◆ Data segment ◆
-=-=-

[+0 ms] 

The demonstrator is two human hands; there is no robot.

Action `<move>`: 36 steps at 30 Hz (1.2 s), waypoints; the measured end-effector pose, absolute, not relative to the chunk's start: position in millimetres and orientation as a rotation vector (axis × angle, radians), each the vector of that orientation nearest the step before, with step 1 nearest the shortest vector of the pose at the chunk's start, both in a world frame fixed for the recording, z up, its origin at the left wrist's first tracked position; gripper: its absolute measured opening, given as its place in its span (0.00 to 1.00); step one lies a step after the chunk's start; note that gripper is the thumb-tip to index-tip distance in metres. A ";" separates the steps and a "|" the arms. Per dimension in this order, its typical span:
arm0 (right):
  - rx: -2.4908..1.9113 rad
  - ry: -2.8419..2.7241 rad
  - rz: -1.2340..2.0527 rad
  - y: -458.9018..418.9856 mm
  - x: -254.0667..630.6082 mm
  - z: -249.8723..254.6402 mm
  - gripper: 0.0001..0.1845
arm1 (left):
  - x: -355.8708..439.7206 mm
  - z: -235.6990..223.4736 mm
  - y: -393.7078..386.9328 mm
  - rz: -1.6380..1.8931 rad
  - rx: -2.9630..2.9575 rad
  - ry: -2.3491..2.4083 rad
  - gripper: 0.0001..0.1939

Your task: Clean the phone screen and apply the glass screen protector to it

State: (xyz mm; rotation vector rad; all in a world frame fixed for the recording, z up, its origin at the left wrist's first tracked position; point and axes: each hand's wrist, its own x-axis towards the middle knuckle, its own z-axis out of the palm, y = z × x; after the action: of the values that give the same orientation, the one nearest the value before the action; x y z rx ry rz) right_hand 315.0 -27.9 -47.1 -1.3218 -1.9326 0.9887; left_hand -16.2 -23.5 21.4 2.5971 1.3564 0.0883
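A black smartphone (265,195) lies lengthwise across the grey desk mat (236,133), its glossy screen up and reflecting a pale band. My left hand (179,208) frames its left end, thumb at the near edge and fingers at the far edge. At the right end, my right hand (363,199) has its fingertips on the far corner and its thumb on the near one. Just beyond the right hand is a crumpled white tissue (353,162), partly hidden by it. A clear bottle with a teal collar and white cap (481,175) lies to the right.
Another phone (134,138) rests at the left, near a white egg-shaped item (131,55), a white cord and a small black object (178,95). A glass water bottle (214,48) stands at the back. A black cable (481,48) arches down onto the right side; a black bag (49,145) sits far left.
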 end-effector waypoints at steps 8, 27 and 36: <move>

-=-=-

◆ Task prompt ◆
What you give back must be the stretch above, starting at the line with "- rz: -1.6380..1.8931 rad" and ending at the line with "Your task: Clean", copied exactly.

◆ Solution to the problem ◆
  - rz: -1.6380..1.8931 rad
  - rx: -2.9630..2.9575 rad
  - ry: -2.3491..2.4083 rad
  - gripper: 0.0001..0.1939

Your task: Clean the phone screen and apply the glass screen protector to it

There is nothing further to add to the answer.